Clinician-scientists in the Princess Margaret Cancer Program have found a promising approach to treating leukemia, using an old drug in a new way.
The proof-of-concept research published today in Cancer Cell describes how the Canadian team discovered that the antibiotic tigecycline targets and destroys leukemia stem cells by cutting off the cell's energy production.
"If you think of all the cells in the body as a power grid, we've discovered that tigecycline can cause a power outage in leukemia stem cells, while still keeping the lights on in all the healthy cells," says Dr. Aaron Schimmer, clinician-scientist at the Campbell Family Institute for Cancer Research in the Princess Margaret Cancer Program, University Health Network. He is also an associate professor in the departments of medicine, medical biophysics, and Institute of Medical Science at the University of Toronto (U of T).

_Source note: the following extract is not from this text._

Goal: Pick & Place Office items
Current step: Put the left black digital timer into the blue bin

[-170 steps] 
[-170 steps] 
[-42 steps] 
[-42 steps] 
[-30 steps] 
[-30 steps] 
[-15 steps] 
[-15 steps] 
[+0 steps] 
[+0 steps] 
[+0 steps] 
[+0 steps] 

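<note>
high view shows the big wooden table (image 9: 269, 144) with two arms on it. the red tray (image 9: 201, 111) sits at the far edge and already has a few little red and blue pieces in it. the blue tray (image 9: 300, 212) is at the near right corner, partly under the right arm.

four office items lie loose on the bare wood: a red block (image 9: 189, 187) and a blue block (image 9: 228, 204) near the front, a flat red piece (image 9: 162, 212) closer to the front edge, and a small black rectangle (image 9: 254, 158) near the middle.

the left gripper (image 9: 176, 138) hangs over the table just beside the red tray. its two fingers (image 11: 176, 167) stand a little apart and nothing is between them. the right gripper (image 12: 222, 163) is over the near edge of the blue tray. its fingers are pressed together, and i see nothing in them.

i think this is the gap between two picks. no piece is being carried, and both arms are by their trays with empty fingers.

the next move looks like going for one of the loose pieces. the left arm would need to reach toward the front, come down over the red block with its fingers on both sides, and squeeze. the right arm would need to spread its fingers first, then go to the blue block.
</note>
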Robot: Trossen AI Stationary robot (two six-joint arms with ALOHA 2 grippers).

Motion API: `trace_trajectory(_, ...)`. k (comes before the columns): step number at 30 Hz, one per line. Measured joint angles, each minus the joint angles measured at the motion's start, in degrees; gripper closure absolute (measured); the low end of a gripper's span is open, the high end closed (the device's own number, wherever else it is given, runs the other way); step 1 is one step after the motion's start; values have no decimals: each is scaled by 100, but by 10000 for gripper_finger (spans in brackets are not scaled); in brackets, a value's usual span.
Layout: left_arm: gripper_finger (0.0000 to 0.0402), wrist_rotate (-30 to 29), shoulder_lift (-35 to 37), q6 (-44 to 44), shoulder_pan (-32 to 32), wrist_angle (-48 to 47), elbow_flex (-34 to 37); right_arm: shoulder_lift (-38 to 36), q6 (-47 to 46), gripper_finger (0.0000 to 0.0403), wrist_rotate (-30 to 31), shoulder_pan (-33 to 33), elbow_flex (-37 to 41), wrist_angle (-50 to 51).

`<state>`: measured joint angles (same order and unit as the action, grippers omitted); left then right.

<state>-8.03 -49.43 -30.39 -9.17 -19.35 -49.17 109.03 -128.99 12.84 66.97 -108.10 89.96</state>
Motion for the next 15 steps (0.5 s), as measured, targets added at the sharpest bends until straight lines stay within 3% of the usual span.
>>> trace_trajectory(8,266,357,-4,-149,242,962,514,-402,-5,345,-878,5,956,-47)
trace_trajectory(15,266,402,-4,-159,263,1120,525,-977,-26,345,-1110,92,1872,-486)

To identify known drugs with previously unrecognized ability to kill leukemia cells and leukemia stem cells, the scientific team amassed a library of hundreds of known drugs to try, including tigecycline an intravenous antibiotic normally used to treat skin and abdominal infections. A high-speed, pipette-handling robot tested varying doses of each drug to see if any affected leukemia cells.
"Technology made this discovery possible. In three days, we found which potential leukemia drugs might be hiding in plain sight," says Dr. Schimmer. "Sifting through every combination by hand would have taken months."
"We tested more than 500 existing drugs on leukemia. Of the handful that made an impact, tigecycline was the most potent and revealed novel insights into the biology of leukemia at a cellular level," says lead author, Marko krtić, an MD/PhD student in the Faculty of Medicine at U of T, completing his PhD studies in Dr. Schimmer's lab.
The Canadian team demonstrated that leukemia cells have unique energy requirements and it is possible to selectively shut down this energy production in leukemia cells by blocking protein synthesis in the mitochondria.
By looking for new treatments in approved drugs, cancer researchers may be able to rapidly test these new strategies in patients, says Dr. Schimmer, who is now beginning multi-centre clinical trials with tigecycline as a treatment for leukemia.